Data extracted from a collection
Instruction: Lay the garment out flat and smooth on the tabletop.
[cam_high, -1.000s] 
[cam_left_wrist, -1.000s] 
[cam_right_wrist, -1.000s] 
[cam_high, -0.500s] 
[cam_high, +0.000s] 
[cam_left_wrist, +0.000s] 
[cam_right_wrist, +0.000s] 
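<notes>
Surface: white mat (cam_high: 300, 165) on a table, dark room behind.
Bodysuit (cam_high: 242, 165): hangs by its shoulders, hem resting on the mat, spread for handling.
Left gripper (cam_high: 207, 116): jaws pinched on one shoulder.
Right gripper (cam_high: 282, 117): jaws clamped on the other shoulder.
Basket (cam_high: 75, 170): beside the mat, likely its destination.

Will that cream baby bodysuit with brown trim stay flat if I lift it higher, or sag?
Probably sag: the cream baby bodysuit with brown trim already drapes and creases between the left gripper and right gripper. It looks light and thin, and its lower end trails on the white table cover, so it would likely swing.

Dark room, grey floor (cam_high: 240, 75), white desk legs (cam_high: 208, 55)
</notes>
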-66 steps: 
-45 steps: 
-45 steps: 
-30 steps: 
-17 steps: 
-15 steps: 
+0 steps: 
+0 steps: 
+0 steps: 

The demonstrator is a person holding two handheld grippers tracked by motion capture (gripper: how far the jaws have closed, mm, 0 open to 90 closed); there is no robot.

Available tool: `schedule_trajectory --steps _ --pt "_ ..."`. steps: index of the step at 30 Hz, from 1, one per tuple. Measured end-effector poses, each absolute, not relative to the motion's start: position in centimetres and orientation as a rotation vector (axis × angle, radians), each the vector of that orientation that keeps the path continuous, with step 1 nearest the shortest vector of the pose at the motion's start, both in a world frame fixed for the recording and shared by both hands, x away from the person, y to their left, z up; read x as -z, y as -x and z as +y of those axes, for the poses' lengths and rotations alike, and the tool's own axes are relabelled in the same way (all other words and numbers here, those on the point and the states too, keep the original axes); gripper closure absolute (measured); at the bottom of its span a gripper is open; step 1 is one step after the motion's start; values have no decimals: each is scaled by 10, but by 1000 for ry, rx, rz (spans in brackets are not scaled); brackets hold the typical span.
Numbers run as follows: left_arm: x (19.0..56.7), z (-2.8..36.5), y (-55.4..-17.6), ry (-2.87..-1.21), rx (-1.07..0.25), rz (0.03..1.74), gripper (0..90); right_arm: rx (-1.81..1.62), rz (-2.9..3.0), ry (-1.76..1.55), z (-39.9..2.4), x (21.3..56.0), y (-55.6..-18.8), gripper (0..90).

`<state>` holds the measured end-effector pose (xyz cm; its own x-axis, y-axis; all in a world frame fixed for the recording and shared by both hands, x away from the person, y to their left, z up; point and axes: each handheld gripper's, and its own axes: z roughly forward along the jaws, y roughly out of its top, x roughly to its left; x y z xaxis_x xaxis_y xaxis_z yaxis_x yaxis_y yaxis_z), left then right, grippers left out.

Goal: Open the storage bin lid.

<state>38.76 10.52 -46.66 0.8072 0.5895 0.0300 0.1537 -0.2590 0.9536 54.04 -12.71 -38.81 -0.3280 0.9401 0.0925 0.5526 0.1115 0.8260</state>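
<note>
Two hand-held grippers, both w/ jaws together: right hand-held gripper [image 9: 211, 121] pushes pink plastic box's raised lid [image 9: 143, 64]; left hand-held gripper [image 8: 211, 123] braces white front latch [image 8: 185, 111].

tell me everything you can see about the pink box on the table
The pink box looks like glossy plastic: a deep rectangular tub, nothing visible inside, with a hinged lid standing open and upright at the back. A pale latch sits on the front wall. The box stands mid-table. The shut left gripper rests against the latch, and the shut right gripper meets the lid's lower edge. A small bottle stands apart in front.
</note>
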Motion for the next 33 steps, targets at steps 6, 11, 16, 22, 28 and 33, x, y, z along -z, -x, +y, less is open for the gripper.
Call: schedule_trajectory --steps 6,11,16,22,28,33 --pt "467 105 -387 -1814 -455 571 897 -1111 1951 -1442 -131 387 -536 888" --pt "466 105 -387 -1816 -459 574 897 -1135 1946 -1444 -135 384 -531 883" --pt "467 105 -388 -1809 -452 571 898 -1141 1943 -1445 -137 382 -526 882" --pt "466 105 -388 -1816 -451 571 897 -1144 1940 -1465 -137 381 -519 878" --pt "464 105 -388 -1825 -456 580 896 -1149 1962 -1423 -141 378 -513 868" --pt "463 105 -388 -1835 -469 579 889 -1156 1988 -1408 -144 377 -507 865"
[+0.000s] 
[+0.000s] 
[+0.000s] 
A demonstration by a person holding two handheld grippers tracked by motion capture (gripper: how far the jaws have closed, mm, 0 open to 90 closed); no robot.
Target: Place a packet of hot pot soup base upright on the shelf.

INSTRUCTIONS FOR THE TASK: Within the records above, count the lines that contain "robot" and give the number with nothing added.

TASK RESULT: 2